» **What you have to do**: Copy out every line of the listing in which "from" appears.
==============================
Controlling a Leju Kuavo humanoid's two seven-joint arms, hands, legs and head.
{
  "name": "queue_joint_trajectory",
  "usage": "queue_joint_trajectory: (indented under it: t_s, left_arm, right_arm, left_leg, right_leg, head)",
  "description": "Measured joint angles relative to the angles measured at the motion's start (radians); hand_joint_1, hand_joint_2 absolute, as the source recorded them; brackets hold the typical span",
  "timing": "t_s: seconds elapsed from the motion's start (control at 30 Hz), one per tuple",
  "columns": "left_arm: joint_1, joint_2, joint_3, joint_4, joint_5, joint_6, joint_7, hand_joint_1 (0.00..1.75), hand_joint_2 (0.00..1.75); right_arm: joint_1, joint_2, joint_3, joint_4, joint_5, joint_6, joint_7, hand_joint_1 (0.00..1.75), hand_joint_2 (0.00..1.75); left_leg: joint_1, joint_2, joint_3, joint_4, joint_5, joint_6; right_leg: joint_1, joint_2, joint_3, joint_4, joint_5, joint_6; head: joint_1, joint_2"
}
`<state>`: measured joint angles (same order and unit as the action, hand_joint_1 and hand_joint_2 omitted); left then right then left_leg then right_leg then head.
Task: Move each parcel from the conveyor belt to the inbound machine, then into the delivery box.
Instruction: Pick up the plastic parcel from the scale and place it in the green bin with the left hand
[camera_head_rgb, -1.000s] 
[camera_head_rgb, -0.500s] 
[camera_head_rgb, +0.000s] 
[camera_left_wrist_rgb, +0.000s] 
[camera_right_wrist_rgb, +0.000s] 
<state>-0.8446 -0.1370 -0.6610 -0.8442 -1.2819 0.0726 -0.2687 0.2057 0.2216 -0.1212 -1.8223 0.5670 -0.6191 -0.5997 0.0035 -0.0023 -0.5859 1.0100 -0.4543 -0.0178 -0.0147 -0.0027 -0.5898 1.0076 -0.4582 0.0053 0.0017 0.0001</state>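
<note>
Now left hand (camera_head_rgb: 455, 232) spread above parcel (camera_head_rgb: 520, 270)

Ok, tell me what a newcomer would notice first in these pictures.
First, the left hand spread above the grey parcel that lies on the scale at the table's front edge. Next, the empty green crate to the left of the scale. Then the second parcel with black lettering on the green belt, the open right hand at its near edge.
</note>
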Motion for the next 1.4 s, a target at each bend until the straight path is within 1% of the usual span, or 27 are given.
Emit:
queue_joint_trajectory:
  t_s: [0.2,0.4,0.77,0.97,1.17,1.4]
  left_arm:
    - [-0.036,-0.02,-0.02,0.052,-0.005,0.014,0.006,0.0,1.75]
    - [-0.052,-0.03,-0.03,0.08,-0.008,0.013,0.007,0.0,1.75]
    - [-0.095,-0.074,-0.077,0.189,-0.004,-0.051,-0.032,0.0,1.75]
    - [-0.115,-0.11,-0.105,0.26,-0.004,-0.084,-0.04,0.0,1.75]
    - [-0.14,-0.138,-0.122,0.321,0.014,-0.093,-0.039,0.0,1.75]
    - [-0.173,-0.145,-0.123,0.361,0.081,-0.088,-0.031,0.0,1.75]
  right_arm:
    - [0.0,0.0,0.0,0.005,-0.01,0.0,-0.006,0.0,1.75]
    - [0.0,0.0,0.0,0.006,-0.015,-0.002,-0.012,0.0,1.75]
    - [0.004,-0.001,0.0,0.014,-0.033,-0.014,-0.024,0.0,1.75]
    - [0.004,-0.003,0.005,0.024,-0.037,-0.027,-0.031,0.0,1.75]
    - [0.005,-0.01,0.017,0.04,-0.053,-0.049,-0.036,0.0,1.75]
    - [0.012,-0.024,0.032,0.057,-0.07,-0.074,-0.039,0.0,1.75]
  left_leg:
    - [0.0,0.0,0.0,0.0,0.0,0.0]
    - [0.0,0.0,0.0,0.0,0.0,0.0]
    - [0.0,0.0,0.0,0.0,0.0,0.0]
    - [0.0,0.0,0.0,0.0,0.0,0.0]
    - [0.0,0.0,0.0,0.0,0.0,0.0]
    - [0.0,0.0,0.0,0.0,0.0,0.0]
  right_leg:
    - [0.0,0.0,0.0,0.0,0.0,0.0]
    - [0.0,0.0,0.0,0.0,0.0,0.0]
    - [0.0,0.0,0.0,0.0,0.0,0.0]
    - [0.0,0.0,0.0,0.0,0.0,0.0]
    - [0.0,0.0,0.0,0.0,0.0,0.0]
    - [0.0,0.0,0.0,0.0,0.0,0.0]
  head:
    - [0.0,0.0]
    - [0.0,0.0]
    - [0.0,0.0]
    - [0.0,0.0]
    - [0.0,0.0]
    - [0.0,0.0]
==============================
» **Solution for this task**:
  "timing": "t_s: seconds elapsed from the motion's start (control at 30 Hz), one per tuple",
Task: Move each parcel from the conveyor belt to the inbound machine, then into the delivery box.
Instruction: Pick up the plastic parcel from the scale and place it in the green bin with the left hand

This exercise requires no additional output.